Runhouse enables rapid, cost-effective machine learning development. With Runhouse, your ML code executes “serverlessly.” Dispatch Python functions and classes to any of your own cloud compute infrastructure, and call them eagerly as if they were local.
Runhouse is specifically designed for machine learning workloads — including online and offline tasks, training, and inference — where the need for heterogeneous remote compute resources is common, and flexibility is essential to keep development cycles fast and costs low.
Runhouse solves a few major problems for machine learning and AI teams:
Iterability: Developing with Runhouse feels like working locally, even if the code is executing on powerful, multi-node remote hardware. In research, avoid writing non-standard code in hosted notebooks; in production, don’t iterate by building and resubmitting pipelines. The team writes standard Python code locally, and it takes less than 2 seconds per iteration to redeploy the code to remote compute. The remote filesystem and any unaffected remote objects or functions remain accessible across iterations.

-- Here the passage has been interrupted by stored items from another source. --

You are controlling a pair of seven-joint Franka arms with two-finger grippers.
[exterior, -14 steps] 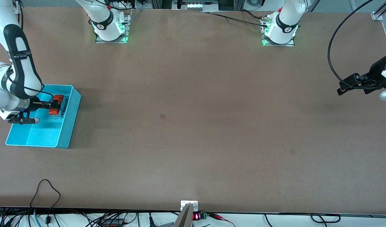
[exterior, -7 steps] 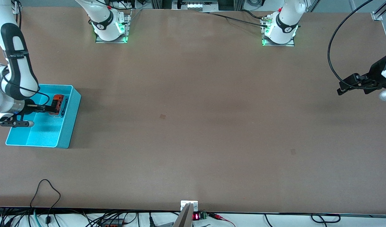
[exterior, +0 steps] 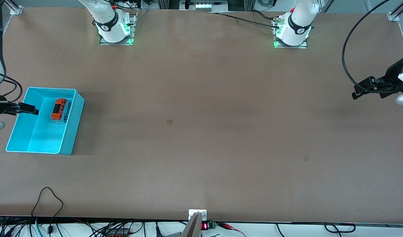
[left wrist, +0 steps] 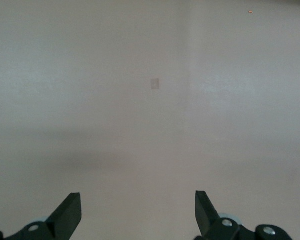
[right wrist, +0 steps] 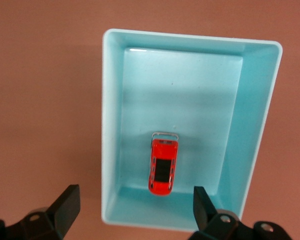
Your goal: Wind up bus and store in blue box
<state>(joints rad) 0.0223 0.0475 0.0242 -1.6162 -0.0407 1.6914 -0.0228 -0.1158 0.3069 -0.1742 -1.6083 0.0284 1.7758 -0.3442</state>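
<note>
The small orange bus [exterior: 59, 110] lies on the floor of the blue box [exterior: 72, 126], near the box's end that is farther from the front camera. In the right wrist view the bus [right wrist: 163, 169] lies free inside the box [right wrist: 109, 125]. My right gripper [exterior: 30, 108] is open and empty, up over the box's rim at the right arm's end of the table; its jaws [right wrist: 135, 197] stand wide apart. My left gripper [exterior: 357, 93] is open and empty, waiting over bare table at the left arm's end [left wrist: 137, 202].
The two arm bases [exterior: 115, 28] [exterior: 292, 31] stand along the table's edge farthest from the front camera. Cables [exterior: 46, 200] and a small fixture [exterior: 197, 214] lie along the edge nearest that camera. The blue box sits close to the table's end.
My right gripper has let go of the bus, which stays in the box, and has risen and drawn back toward the table's end. The left arm has not moved.
</note>
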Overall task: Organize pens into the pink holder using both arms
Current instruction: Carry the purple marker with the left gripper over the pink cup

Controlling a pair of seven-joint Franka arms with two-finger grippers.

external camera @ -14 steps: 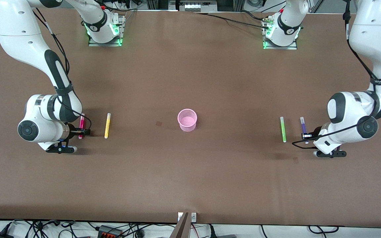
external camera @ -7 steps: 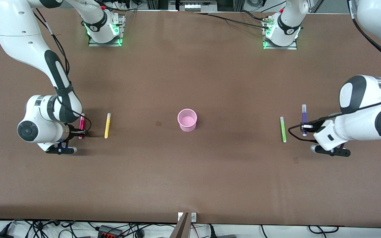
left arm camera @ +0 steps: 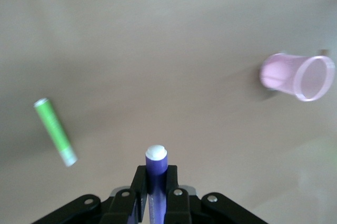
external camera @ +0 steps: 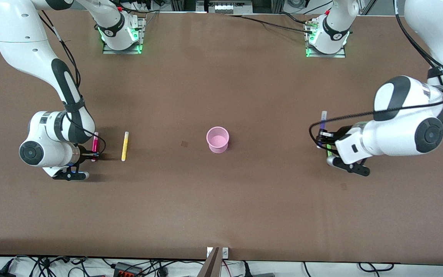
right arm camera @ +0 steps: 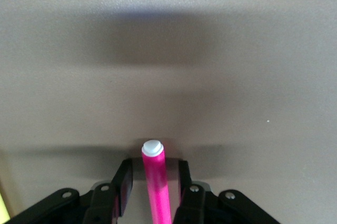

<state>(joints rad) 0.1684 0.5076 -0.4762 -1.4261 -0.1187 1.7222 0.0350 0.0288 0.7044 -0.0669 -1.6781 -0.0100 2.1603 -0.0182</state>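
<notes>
Table [external camera: 221,207]: a brown surface with the pink holder [external camera: 217,139] upright at its centre, mouth open and nothing inside, pens well apart from it toward both ends.

Left arm [external camera: 398,127]: bent low toward its own end of the table, wrist turned toward the holder.

Right arm [external camera: 52,138]: folded down at its own end, wrist close to the tabletop.

Key relation: the holder lies toward the table's centre from the left gripper [external camera: 323,139], which is raised over the green pen [left arm camera: 55,132]; judged from the height of its load, this arm looks better placed to reach the holder first.

Left gripper state: fingers [left arm camera: 139,188] clamped on the purple-blue pen [external camera: 323,124], its long axis sticking out past the fingertips, pale tip foremost.

Right gripper [external camera: 92,155] state: fingers [right arm camera: 122,179] set on either side of the magenta pen [external camera: 95,144], which appears to lie on the table; whether they are pressing it cannot be told.

Yellow pen [external camera: 124,146]: lying flat just beside the magenta one, on the holder's side, long axis parallel to it.

Green pen: lying flat on the table, untouched.
</notes>
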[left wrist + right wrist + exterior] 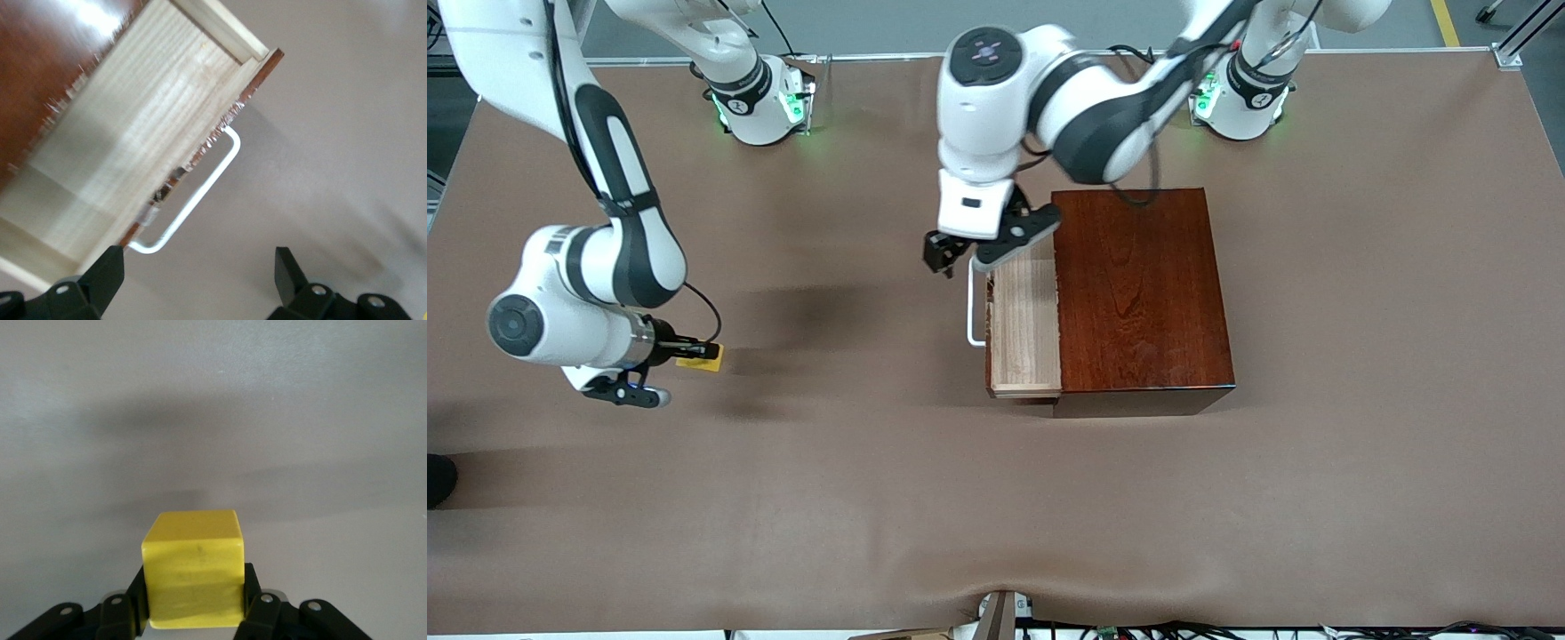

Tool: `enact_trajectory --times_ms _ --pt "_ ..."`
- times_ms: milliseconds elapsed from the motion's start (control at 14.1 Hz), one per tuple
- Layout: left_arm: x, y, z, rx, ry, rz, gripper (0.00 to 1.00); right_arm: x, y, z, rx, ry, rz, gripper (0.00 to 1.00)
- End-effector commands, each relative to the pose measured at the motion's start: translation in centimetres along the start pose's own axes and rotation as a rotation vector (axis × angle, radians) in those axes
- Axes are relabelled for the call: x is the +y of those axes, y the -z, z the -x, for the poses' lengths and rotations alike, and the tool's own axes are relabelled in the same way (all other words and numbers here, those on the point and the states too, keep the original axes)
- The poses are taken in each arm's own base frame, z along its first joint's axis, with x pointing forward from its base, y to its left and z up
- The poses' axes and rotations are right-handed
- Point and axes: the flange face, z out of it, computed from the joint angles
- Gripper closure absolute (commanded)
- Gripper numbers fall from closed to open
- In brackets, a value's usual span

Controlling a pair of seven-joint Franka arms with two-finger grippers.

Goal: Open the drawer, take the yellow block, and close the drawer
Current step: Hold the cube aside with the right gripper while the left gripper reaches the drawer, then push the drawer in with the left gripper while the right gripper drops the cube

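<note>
On the brown worktop, front view: dark reddish-brown wooden box stands toward the left arm's end. Its drawer is pulled out partway on the side facing the right arm's end, pale wood interior exposed and bare. White loop handle on the drawer front. Left end effector hangs over the end of the handle farthest from the front camera, fingers apart, nothing between them. Right end effector sits well apart from the box, toward the right arm's end, low over the worktop, clamped on the yellow block.

Left wrist view: open drawer with light-grained floor, reddish front edge, handle standing off it. Two dark fingertips spread wide; neither touches the handle. Left end effector holds nothing.

Right wrist view: yellow block fills the gap between the black fingers, which press on both its sides. Right end effector over bare worktop; block's shadow falls on the surface just beside it.
</note>
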Motion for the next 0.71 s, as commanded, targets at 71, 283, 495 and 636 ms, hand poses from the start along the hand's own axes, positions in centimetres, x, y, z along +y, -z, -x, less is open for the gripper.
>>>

Debuggability: With Runhouse, there is perfect reproducibility between local and scheduled production execution. Research code that works is already production-ready, while any production runs that fail can be debugged locally. The combination of identical execution and fast iteration enables a straightforward, rapid debugging loop.
Cost: Organizations adopting Runhouse utilize their available compute more efficiently, leading to typical cost savings of 50%. With Runhouse, ephemeral clusters are allocated only when needed and can be launched across multiple regions or clouds based on quota or cost considerations. It’s easy to right-size instances based on workload, incorporate spot instances, and even share compute or services on compute across tasks.
Development at Scale: Adopting powerful, GPU-accelerated hardware or distributed clusters (Spark, Ray) can be disruptive. All development, debugging, automation, and deployment to occur on their runtime; for instance, users of Ray, Spark, or PyTorch Distributed must work on the head node for development. Hosted notebook services often serve as stop-gaps for this issue. Runhouse allows Python to orchestrate these systems remotely, bringing the development workflow back to standard Python.
Infrastructure Management: Runhouse captures infrastructure as code, providing a clear contract between the application and infrastructure, saving ML teams from having to learn the intricacies of networking, security, and DevOps.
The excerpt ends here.